Most of his superiors had arrived the day before, leaving him and the rest of the training team arriving together.

An omnic dressed in a crisp grey suit approached him not a second after they walked in the door.

“Mr. McCree?” they asked.

“That’s me,” he replied.

“Welcome to the Unity Comfort. My name is Zina, and I’ll be providing personal assistance throughout your stay. Your room cards,” they stated, placing a stack of thin cards in his hand. “Your card is on top, room 12, and the rest of your party is in rooms 614 through 620. Someone will be around shortly to help with their bags.”

Jesse nodded, taking the cards with a furrowed brow. He wasn’t sure why he’d be in a different block than the rest of his team. He wasn’t sure why he was the apparent leader of this party, either. He thanked the omnic, and a few others in that same grey uniform filed in from a door behind the counter. Jesse handed room cards out, telling his team to work it out amongst themselves if they wanted to switch rooms. Two of the cheery omnic attendants started taking bags from his team and placing them on luggage carts, and Zina reached to take his suitcase.

“Thank you, but I’ve got it,” he said, and the lights on Zina’s faceplate lit up cheerily.

“I’ll show you to your room, then,” they said, and started toward the elevator. Jesse followed, his suitcase ticking against the seams in the marble floor. The elevator took them to the top floor slowly, the glass tube of the elevator shaft giving them a nice view of the lobby on their way up.

They walked down a long, wide hallway before stopping in front of room 12.

“If you need anything, Mr. McCree, I’m a phone call away. My extension is printed in your hospitality packet.”

“Thank you very much,” Jesse said, removing his hat and reaching his hand out. Zina took it, seeming slightly puzzled, and they shook amicably. He pulled his wallet out and thumbed out a couple bills, but Zina put their hands up.

“My gratuity is included in the price of your stay,” they said very insistently. “But I appreciate it very much, sir. Enjoy your stay.”

Before Jesse could even get his wallet put away, they were off down the hall.

Jesse turned to face his room and pulled the card out, waving it over the small screen above the door handle. It lit up blue with the word “Welcome” flashing in a couple different languages. Jesse squinted to read the text that appeared on the screen.

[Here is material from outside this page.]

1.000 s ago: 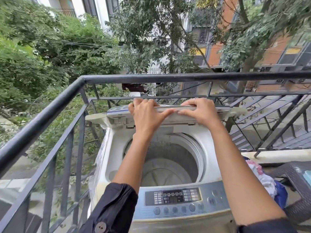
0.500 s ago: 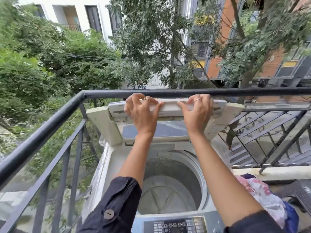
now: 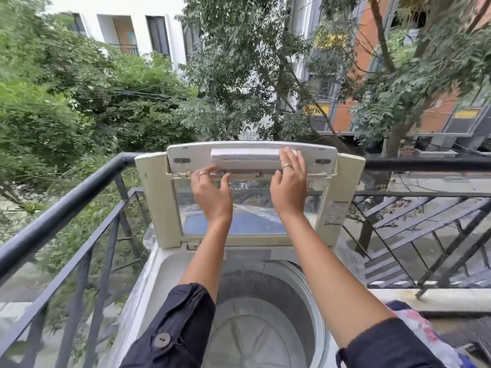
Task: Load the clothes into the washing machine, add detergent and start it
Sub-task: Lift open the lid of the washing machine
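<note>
Lid point(image 3: 249, 197) is propped upright by flat open left hand point(image 3: 211, 193) and right hand point(image 3: 288, 187), neither gripping; if released unsupported, it may be dropped onto the drum point(image 3: 255, 314)

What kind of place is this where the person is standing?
Most likely an upper-floor apartment balcony: a metal railing encloses a top-loading washing machine, with trees and neighbouring buildings beyond.
</note>
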Available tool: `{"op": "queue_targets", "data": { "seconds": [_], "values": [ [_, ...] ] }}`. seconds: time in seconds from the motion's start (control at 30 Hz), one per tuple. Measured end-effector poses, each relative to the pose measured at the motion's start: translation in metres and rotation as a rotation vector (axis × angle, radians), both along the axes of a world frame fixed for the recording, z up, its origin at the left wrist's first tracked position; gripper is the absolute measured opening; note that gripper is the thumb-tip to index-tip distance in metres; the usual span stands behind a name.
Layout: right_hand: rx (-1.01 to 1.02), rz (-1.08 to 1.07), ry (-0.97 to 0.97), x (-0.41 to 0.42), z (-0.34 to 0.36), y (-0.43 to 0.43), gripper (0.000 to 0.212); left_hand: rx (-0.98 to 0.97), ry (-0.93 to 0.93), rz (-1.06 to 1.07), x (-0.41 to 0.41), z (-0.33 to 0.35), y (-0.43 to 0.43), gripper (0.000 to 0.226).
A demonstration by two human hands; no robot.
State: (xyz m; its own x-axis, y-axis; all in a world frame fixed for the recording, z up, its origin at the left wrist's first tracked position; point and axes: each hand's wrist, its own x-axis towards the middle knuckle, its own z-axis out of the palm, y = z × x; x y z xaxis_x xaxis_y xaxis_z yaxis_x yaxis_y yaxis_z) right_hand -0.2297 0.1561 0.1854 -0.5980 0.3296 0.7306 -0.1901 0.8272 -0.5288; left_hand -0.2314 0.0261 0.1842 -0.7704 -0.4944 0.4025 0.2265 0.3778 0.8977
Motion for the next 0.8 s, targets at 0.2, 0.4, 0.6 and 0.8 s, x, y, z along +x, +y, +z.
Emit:
{"op": "queue_targets", "data": {
  "seconds": [0.2, 0.4, 0.6, 0.8],
  "values": [
    [-0.035, 0.049, -0.008, -0.032, -0.006, 0.001, 0.056, -0.042, -0.022, 0.036, -0.026, -0.003, 0.006, 0.026],
    [0.033, 0.110, -0.051, -0.045, -0.015, 0.005, 0.068, -0.147, -0.067, 0.021, -0.033, -0.008, 0.014, 0.040],
    [0.022, 0.121, -0.097, -0.045, -0.035, 0.007, 0.076, -0.225, -0.103, 0.024, -0.044, -0.004, 0.009, 0.033],
    [0.044, 0.144, -0.142, -0.039, -0.034, 0.010, 0.080, -0.191, -0.124, 0.028, -0.042, -0.001, 0.006, 0.035]
  ]
}}
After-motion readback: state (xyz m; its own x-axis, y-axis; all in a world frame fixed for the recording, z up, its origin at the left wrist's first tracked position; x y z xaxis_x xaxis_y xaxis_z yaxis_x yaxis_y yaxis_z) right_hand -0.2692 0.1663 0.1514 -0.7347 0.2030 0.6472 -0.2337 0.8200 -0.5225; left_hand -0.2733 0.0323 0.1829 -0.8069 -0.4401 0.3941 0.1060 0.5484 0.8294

“Please scan card,” he mouthed along, and held his card over the screen. Nothing happened. He bent down to look for a scanner elsewhere on the handle, putting the card down on anything he thought could be the scanner.

“Please place your card on the scanner,” the tiny machine said in a smooth, mechanical voice, and Jesse jumped back.

“Didn’t know you could talk,” he said quietly.

The door to the room across the hallway clicked open behind him, and Jesse turned around to see Commander Reyes standing in the doorway.

“Thought I heard you out there,” he said. “Glad you made it okay.”

“This damn door’s talking to me,” Jesse joked. “What am I doing wrong?”

“Please place your card on the scanner,” the door said again, and Reyes stepped out into the hallway. He got right next to Jesse and took his card, holding it against the screen for a couple seconds. The screen turned white and Jesse heard the lock mechanism whir behind the handle.

Jesse laughed sheepishly and opened the handle. 

“Guess it doesn’t like me,” he said as Reyes handed his card back to him.

“I don’t blame it,” Reyes said, and it took a few seconds for it to sink in that it was a joke. He didn’t realize Reyes made those. Jesse laughed belatedly, looking up in time to catch the end of a smirk on Reyes’s face.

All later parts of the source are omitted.